Dimensionality Reduction — Can PCA improve the performance of a classification model?

ali tehrani

data science

发布日期: 2021年4月23日

+ 关注

What is PCA?

Principal Component Analysis (PCA) is a common feature extraction technique in data science that employs matrix factorization to reduce the dimensionality of data into lower space.In real-world datasets, there are often too many features in the data. The higher the number of features harder it is to visualize the data and work on it. Sometimes most of the features are correlated, and hence redundant. Hence feature extraction comes into play

you can use the make_classification() function to create a synthetic binary classification problem with 2,000 examples and 30 input features, 20 inputs of which are meaningful.

1- The scikit-learn library provides the PCA class .

data = ...
# define transform
pca = PCA()
# prepare transform on dataset
pca.fit(data)

# apply transform to dataset

transformed = pca.transform(data)

The outputs of the PCA can be used as input to train a model.

2-Pipeline of transforms with a final estimator.

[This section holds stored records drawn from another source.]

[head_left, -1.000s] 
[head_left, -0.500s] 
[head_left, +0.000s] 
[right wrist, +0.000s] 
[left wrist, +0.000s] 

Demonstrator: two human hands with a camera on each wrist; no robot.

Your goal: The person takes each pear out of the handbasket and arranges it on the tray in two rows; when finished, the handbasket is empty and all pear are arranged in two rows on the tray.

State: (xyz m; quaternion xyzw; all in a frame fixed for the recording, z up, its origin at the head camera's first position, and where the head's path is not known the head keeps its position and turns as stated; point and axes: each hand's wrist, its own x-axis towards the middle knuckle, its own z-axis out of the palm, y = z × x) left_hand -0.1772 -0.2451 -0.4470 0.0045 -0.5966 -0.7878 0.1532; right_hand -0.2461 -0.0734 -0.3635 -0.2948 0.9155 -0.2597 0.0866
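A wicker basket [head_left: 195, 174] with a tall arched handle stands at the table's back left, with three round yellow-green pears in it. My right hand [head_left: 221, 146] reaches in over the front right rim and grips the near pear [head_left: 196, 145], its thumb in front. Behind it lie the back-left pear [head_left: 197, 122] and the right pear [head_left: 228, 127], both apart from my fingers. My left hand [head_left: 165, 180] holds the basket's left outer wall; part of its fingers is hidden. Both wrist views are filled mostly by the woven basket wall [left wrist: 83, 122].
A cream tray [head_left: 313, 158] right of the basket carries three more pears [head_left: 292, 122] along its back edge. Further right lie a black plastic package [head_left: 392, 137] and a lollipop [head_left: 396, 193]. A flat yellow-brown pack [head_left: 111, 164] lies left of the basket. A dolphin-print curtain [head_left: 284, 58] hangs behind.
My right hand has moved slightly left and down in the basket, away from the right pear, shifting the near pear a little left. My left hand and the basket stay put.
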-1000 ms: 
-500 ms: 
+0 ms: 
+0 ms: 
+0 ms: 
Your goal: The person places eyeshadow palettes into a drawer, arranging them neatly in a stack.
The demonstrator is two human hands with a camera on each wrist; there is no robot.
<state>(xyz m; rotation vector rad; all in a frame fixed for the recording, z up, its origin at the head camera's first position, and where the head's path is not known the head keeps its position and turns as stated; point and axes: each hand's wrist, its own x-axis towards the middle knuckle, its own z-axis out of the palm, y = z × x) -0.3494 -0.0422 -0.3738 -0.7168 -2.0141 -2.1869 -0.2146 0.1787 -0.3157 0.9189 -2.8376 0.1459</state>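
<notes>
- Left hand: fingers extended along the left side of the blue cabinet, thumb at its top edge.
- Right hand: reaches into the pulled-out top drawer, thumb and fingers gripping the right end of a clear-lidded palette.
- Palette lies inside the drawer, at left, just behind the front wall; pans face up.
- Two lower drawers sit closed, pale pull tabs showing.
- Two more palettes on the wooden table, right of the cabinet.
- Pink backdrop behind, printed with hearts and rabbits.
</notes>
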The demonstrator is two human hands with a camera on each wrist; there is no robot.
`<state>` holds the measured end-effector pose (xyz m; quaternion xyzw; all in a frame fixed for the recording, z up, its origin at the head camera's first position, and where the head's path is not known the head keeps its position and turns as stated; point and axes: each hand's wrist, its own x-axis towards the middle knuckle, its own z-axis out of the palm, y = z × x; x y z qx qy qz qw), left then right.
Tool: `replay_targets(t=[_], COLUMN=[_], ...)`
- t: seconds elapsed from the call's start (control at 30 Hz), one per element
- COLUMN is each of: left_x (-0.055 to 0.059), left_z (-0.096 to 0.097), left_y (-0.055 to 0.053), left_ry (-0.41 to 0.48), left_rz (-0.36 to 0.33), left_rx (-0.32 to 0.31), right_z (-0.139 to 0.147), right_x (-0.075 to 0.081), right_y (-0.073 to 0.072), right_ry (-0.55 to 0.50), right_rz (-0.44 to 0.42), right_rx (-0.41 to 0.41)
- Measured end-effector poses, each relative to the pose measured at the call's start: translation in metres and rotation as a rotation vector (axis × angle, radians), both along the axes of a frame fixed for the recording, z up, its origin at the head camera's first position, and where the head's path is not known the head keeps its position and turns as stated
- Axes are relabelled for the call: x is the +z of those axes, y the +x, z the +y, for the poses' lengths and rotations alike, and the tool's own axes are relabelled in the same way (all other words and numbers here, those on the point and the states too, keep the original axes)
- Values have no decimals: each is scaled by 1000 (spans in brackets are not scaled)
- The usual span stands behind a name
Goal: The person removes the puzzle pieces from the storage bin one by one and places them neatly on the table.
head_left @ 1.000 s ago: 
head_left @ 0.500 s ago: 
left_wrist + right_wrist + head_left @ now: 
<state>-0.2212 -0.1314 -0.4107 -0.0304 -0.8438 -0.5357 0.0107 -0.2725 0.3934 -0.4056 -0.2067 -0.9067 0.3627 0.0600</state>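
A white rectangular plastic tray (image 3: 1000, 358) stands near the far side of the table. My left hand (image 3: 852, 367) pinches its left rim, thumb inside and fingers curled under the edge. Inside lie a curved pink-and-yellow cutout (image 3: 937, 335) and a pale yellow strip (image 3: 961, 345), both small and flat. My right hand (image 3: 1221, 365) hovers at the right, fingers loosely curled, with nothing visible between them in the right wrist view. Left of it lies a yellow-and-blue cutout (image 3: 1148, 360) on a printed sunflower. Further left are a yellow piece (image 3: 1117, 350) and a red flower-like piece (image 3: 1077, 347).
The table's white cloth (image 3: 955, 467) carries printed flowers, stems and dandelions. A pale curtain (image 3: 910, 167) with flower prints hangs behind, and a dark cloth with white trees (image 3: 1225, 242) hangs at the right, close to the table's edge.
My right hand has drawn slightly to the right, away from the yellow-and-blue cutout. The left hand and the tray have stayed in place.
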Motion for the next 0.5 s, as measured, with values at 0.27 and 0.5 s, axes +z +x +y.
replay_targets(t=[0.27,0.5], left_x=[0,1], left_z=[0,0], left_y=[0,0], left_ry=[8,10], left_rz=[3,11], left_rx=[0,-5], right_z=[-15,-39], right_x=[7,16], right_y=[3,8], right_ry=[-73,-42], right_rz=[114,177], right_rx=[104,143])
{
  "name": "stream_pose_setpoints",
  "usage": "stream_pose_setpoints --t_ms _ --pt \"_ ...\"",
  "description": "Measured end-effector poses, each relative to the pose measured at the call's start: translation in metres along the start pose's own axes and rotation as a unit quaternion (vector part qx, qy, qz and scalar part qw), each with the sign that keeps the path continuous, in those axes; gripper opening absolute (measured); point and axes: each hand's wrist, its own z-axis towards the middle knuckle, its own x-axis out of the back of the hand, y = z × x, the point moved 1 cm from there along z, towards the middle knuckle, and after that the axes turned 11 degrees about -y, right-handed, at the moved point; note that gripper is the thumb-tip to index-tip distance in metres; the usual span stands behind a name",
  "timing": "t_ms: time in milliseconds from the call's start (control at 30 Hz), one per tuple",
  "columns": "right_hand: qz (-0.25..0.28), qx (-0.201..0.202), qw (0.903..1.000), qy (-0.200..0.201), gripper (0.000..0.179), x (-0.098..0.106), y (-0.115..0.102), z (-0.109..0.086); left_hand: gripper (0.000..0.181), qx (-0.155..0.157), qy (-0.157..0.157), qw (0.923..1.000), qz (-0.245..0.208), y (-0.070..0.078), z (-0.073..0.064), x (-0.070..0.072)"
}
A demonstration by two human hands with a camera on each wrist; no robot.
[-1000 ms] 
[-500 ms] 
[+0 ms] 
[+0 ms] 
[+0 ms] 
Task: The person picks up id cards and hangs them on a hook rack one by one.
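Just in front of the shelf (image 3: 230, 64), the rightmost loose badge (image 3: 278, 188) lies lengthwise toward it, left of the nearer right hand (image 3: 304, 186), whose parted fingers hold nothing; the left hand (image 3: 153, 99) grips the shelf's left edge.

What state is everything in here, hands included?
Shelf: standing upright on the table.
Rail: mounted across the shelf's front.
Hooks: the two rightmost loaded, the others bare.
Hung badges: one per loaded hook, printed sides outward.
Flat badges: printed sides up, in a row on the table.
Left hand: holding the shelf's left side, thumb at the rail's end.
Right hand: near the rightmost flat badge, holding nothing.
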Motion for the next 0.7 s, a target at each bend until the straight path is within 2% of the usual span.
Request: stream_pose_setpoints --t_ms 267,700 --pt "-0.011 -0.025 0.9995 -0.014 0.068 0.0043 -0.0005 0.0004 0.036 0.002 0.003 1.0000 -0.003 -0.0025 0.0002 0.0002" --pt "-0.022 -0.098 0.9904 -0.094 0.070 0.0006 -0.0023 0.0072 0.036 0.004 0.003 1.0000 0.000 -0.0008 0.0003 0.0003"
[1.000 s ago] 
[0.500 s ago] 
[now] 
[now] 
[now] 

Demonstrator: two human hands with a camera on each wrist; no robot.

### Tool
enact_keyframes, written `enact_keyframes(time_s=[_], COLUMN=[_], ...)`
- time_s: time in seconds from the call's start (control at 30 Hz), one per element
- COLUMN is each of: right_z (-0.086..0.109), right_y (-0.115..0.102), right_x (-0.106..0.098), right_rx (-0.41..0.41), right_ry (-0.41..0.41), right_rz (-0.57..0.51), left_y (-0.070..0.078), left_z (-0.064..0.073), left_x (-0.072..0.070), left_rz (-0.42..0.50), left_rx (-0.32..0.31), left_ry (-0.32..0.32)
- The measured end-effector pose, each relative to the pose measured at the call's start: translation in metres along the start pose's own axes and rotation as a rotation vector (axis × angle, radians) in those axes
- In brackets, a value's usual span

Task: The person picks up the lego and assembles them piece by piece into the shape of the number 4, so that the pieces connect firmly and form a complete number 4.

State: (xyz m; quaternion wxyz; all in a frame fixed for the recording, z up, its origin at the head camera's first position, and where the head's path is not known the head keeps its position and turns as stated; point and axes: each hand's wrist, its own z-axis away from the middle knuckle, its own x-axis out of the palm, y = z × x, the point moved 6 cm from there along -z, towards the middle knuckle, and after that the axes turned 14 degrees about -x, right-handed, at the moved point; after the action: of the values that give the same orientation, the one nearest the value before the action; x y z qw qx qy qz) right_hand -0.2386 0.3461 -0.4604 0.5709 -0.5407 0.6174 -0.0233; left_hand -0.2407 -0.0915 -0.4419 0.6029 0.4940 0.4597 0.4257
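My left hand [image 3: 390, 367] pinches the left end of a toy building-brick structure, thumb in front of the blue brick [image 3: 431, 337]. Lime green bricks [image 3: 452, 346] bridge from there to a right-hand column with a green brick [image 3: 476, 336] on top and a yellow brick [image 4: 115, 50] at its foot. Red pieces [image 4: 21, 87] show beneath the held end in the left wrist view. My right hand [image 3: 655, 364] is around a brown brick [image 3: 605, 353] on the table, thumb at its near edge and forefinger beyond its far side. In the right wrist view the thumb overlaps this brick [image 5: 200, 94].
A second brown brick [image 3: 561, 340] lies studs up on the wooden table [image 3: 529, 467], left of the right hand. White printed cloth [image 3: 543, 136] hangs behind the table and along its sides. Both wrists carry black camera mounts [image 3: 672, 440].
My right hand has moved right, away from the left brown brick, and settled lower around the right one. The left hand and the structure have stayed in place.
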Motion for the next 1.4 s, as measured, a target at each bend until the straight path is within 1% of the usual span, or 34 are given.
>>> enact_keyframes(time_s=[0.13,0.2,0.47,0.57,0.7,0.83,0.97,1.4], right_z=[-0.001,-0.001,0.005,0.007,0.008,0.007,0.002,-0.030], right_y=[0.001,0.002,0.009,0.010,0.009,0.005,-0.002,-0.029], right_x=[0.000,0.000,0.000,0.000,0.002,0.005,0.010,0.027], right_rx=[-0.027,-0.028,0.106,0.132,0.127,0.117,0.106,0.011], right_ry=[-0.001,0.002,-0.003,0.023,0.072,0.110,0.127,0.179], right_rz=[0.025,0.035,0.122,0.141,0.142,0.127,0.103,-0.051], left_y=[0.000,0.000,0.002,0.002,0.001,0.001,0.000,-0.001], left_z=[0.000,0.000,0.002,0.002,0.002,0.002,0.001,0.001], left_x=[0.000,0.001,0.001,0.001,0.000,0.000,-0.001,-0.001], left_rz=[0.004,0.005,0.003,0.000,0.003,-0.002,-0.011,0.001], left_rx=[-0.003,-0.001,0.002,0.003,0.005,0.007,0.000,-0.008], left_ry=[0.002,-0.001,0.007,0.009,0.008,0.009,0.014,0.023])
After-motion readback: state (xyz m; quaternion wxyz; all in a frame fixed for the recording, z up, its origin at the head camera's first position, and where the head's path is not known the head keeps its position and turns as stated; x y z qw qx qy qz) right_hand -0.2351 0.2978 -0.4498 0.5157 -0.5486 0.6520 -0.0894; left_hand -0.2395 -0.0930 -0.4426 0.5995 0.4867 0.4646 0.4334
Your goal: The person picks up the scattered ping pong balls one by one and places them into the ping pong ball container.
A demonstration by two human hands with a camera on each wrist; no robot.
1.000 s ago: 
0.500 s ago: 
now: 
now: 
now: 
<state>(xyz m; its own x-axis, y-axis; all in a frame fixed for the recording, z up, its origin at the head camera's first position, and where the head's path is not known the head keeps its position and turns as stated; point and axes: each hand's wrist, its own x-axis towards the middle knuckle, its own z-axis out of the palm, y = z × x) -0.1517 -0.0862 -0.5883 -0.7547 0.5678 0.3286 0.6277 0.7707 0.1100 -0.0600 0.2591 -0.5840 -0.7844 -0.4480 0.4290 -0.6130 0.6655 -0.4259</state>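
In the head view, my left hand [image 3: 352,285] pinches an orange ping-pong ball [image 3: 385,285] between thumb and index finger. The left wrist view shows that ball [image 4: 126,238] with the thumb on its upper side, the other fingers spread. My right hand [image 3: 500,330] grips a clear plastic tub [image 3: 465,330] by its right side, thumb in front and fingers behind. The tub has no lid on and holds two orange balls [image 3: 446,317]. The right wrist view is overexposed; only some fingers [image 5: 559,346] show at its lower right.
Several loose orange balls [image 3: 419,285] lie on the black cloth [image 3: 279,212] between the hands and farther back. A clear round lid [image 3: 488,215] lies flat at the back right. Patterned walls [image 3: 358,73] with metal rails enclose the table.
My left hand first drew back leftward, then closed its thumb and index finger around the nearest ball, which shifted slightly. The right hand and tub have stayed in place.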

class sklearn.pipeline.Pipeline(steps, *, memory=None, verbose=False)[source]

# define the pipeline
steps = [('pca', PCA()), ('m', LogisticRegression())]
model = Pipeline(steps=steps)

you can to normalize data prior to performing the PCA transform if the input variables have differing units or scales; for example:

from sklearn.preprocessing import MinMaxScaler
scaler = MinMaxScaler()
X= scaler.fit_transform(data)
# define the pipeline
steps = [('norm', MinMaxScaler()), ('pca', PCA()), ('m', LogisticRegression())]
model = Pipeline(steps=steps)

3-dataset for classification

#  dataset
from sklearn.datasets import make_classification
# define dataset
X, y = make_classification(n_samples=2000, n_features=30, n_informative=20, n_redundant=10, random_state=7)

# summarize the dataset

print(X.shape, y.shape)

4-Logistic Regression ML model using all 30 features.

#  logistic regression algorithm 
from numpy import mean
from numpy import std
from sklearn.datasets import make_classification
from sklearn.model_selection import cross_val_score
from sklearn.model_selection import RepeatedStratifiedKFold
from sklearn.pipeline import Pipeline
from sklearn.decomposition import PCA
from sklearn.linear_model import LogisticRegression
# define dataset
X, y = make_classification(n_samples=2000, n_features=30, n_informative=20, n_redundant=10, random_state=7)
# define the pipeline
steps = [('pca', PCA(n_components=10)), ('m', LogisticRegression())]
model = Pipeline(steps=steps)
# evaluate model
cv = RepeatedStratifiedKFold(n_splits=10, n_repeats=3, random_state=1)
n_scores = cross_val_score(model, X, y, scoring='accuracy', cv=cv, n_jobs=-1, error_score='raise')
# report performance
print('Accuracy: %.3f (%.3f)' % (mean(n_scores), std(n_scores)))

Accuracy: 0.726 (0.031)

How do we know that reducing 30 dimensions of input down to 20 is good or the best we can do?Is twenty one a good choice?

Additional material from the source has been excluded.